There is more than one way to run a successful classroom. I learn this after reading the teaching guru Rafe Esquith's Teach Like Your Hair's on Fire.
But there is only one way to face a mistake in front of students: Admit it. I know this because I've made one today.
It's harder to do than it might seem. To begin, frank discussion with genuine expectation of divergent views is an exception rather than the norm between teacher and students. If anything, many students avoid disagreeing with their teacher for fear of being ridiculed or because they don't want to present an unpopular view. I've played the dictator enough as a teacher to understand why students prefer to shut up.
This morning, I brought my intern to the operating theatre and showed her the way we inserted a catheter into a patient's tummy for dialysis. Layer by layer. One stitch after another. Everything seemed smooth and clean. And my intern appeared impressed. At the end, we pulled out the catheter from the skin wound.
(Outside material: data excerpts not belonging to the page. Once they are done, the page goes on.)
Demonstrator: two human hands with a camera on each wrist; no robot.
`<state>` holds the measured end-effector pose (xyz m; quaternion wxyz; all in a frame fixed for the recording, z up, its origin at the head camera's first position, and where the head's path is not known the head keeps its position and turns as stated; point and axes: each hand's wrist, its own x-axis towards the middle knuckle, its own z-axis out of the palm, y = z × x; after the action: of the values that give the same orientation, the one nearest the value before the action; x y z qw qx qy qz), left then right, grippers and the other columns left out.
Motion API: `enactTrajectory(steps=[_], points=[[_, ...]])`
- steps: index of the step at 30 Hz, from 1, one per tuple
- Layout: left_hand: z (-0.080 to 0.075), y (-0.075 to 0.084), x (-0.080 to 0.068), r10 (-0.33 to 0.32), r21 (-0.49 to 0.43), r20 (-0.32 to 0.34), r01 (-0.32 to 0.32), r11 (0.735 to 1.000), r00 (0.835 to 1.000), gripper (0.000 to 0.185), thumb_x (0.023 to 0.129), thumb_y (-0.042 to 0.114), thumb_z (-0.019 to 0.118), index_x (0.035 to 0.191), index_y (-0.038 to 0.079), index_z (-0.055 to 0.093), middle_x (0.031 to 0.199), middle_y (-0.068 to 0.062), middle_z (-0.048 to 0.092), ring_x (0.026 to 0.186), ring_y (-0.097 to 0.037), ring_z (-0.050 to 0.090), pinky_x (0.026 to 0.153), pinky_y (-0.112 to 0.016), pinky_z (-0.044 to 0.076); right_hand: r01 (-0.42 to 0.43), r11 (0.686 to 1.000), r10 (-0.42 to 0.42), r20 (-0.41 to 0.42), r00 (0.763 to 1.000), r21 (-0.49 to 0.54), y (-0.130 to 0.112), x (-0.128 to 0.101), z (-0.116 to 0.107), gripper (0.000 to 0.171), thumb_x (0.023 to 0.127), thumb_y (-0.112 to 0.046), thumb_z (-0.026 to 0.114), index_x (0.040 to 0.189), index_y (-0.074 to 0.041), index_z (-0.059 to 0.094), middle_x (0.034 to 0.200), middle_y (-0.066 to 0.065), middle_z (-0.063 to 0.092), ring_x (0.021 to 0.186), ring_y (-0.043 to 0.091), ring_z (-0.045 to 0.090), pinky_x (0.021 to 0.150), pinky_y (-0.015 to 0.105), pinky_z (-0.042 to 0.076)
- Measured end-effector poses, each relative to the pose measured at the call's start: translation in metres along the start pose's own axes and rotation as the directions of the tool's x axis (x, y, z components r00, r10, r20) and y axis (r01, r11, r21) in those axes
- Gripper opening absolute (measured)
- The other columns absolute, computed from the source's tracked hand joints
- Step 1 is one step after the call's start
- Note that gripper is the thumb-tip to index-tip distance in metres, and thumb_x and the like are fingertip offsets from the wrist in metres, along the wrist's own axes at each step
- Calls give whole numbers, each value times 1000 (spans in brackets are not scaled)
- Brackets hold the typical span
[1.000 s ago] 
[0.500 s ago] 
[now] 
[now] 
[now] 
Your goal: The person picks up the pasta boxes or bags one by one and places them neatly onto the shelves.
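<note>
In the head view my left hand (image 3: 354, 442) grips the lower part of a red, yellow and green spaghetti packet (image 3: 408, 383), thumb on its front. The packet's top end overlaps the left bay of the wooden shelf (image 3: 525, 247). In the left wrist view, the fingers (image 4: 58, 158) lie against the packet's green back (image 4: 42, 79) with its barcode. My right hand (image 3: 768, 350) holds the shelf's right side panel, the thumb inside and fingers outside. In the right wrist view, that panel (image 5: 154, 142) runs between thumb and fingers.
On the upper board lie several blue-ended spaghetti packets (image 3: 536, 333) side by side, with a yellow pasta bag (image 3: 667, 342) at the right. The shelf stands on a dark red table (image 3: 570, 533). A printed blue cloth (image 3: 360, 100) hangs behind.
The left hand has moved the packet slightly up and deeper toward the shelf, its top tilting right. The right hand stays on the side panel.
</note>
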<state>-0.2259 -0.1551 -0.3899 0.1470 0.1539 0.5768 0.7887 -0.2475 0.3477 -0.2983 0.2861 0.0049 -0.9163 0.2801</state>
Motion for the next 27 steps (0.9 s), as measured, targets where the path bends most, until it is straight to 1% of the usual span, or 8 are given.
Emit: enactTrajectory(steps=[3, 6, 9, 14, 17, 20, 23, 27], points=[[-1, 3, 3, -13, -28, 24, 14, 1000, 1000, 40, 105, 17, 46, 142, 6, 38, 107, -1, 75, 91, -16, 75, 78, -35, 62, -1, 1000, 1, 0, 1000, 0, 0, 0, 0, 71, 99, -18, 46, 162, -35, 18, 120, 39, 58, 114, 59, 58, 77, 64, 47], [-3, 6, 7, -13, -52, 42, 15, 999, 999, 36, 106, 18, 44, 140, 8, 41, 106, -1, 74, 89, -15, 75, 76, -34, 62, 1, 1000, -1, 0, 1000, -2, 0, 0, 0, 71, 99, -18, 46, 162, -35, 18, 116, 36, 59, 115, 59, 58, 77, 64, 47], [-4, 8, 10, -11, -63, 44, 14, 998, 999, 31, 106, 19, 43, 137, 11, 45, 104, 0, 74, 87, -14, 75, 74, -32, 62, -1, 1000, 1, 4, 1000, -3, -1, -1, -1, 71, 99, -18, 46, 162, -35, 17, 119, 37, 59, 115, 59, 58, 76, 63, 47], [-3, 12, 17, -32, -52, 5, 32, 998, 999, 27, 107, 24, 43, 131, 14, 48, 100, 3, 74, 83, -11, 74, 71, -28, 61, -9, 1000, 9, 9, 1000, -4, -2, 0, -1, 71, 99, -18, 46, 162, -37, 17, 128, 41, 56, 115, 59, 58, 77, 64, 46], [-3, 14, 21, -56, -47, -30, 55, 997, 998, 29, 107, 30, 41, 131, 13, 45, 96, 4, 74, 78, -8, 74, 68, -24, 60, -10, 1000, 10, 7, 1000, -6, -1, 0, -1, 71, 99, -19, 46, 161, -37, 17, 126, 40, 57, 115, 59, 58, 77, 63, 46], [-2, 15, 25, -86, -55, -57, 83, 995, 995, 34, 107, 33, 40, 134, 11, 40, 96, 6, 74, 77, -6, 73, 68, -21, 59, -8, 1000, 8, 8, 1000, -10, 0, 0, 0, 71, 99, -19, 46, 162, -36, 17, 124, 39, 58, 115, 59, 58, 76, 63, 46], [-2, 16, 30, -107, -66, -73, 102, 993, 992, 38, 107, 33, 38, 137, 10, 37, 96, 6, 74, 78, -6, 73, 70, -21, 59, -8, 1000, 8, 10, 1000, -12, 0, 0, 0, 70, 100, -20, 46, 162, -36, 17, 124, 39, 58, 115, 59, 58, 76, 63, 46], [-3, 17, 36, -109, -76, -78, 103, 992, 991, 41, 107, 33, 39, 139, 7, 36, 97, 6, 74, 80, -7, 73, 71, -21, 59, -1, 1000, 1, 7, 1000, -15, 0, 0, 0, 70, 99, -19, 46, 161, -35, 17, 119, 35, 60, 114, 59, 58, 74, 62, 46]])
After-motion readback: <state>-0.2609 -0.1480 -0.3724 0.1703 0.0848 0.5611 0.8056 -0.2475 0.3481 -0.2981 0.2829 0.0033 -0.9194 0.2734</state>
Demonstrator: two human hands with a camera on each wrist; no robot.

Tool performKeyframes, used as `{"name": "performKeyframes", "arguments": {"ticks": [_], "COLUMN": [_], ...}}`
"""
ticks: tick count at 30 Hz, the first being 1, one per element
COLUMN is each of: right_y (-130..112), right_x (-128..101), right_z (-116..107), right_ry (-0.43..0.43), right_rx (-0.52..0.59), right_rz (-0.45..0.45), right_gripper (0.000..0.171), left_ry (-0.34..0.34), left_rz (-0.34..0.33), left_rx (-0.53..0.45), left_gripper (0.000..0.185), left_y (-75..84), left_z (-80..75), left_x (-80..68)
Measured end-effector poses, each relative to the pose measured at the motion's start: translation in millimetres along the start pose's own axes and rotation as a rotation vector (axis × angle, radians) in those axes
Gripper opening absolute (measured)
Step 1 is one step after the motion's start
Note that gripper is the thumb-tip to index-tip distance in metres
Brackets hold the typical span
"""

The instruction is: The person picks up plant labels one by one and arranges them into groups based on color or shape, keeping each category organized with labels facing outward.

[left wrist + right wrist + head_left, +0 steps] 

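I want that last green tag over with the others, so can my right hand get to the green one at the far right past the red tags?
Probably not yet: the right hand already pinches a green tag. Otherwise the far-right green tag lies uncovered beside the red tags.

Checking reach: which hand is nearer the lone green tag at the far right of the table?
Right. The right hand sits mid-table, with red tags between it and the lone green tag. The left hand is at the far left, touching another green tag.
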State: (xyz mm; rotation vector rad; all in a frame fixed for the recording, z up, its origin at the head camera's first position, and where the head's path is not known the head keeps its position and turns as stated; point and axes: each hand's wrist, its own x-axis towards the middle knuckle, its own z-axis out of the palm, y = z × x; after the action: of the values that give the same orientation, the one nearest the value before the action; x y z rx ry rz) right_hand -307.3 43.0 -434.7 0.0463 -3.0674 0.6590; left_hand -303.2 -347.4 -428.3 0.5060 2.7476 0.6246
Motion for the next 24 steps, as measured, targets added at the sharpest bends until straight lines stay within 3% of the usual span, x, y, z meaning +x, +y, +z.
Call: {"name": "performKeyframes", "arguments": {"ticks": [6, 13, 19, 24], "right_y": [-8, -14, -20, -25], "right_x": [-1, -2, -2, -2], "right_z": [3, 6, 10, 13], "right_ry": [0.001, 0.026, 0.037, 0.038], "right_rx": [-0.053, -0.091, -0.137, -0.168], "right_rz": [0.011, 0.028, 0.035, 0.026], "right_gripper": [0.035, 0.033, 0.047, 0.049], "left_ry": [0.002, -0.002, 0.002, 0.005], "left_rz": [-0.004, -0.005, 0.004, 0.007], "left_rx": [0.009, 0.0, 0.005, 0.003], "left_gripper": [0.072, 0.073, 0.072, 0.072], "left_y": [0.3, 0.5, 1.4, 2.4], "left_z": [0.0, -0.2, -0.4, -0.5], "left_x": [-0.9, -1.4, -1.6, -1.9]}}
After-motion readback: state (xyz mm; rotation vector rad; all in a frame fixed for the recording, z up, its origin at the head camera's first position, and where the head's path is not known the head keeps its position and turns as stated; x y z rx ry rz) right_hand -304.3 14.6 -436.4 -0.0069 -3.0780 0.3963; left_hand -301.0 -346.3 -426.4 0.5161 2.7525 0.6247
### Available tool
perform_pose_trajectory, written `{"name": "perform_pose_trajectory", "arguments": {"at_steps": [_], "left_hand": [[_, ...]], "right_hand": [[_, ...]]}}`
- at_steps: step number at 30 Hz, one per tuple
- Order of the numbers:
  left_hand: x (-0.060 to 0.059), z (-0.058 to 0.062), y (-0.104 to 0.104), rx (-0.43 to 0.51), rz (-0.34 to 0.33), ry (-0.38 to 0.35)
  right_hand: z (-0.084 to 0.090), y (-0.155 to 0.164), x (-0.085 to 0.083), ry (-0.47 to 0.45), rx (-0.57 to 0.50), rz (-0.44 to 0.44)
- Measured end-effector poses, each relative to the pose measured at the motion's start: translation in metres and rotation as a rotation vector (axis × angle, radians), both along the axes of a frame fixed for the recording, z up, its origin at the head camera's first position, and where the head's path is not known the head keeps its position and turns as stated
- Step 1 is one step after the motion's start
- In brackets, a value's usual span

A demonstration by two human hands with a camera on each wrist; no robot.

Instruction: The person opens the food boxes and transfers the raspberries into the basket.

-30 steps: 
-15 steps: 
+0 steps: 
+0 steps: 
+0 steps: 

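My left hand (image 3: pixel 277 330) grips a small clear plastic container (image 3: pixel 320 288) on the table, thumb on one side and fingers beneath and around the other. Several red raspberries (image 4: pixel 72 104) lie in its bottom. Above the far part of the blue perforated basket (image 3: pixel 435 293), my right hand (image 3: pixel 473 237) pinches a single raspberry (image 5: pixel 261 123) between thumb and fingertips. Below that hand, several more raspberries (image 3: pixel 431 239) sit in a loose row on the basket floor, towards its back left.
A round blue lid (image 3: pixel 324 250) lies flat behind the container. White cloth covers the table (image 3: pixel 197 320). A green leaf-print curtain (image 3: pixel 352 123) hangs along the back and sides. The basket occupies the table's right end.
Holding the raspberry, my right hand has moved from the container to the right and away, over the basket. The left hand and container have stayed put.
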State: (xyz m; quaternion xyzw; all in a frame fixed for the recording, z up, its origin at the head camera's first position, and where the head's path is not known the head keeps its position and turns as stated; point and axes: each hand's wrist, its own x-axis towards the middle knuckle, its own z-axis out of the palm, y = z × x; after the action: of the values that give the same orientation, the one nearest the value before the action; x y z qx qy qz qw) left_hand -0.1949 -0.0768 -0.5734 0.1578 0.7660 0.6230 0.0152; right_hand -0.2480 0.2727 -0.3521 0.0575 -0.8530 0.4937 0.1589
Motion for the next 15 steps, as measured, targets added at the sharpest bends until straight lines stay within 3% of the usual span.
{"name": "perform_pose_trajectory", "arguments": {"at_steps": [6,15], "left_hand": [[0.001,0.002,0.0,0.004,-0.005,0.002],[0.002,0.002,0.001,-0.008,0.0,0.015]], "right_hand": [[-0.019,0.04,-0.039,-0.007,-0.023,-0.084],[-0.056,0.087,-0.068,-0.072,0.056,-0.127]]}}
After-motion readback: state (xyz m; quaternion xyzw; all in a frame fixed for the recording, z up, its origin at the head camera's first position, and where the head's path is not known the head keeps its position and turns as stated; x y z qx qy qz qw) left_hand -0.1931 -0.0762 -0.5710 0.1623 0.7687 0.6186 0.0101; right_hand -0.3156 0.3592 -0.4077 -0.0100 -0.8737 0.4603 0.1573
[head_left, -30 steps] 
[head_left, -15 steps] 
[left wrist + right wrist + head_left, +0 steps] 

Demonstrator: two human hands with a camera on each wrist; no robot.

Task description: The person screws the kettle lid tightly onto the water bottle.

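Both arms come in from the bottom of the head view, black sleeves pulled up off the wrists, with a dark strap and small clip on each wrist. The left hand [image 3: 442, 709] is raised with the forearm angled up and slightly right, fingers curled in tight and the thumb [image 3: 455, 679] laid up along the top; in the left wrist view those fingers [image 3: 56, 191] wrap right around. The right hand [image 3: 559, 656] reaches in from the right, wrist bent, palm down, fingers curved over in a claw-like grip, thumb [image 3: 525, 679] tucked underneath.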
And then out of nowhere, we saw a tiny piece of what-appears-to-be-skin near the wound. No more than the size of a hole created by ticket punch. I didn't really want to be distracted by that small piece of skin.
"Hmm," my intern said, eyeing that stuff with suspicion. "What's that?"
"I don't know. Perhaps a small piece of skin being peeled off."
My intern leaned. She leaned further. There was a curious silence.
She then picked up the skin and brought it closer to me. It took me a while to even bother taking a close look, only to learn that it's a torn piece of glove. My surgical glove.
I felt (and looked) like an idiot.
An idiot emperor who was pointed out by someone he is naked.